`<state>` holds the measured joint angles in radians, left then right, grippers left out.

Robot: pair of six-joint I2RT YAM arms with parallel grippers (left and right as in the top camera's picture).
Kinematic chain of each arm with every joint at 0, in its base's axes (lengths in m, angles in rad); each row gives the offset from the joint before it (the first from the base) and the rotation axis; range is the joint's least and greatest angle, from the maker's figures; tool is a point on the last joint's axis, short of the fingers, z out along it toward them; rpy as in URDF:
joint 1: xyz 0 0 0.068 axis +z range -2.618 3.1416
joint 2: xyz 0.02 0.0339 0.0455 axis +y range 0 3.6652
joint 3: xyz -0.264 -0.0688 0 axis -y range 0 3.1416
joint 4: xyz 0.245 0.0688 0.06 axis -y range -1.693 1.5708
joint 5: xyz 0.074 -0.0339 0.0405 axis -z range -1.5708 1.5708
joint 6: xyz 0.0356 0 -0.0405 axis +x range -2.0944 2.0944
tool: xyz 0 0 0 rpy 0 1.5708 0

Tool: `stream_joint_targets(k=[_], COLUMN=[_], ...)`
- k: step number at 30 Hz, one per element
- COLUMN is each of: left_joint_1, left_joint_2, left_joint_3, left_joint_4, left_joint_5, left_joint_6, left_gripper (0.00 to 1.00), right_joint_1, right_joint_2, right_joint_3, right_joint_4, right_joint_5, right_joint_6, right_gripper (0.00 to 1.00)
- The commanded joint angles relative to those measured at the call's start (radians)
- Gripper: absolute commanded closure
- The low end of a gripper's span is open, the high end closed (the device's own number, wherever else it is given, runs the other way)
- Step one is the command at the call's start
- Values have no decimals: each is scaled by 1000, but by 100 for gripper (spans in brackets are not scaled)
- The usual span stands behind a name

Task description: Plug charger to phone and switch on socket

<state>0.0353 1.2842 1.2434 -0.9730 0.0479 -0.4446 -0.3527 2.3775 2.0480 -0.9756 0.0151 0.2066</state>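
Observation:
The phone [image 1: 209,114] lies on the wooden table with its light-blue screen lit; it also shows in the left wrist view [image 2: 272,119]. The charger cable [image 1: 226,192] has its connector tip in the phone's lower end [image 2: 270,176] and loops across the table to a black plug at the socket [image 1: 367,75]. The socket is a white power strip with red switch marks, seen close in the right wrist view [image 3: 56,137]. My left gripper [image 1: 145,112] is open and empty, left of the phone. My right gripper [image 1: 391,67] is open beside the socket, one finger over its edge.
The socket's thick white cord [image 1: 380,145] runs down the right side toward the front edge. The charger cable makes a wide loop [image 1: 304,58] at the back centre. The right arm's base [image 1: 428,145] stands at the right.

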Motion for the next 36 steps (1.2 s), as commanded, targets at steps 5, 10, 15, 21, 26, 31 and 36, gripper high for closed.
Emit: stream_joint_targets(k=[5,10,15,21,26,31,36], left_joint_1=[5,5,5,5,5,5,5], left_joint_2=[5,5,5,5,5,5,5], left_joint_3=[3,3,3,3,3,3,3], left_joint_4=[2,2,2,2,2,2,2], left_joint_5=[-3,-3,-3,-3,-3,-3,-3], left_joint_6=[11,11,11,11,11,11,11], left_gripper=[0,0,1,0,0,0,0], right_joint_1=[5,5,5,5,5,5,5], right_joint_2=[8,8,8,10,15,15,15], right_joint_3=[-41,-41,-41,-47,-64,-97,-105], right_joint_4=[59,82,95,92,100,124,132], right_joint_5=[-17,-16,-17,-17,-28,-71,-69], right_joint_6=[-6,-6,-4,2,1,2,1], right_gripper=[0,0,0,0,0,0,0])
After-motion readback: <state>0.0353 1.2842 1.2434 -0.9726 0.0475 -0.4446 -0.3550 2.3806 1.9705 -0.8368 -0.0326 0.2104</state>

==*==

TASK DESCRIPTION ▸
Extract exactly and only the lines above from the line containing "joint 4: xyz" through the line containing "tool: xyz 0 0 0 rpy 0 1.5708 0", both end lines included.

ANSWER TO THIS TASK ▸
joint 4: xyz 0.245 0.0688 0.06 axis -y range -1.693 1.5708
joint 5: xyz 0.074 -0.0339 0.0405 axis -z range -1.5708 1.5708
joint 6: xyz 0.0356 0 -0.0405 axis +x range -2.0944 2.0944
tool: xyz 0 0 0 rpy 0 1.5708 0

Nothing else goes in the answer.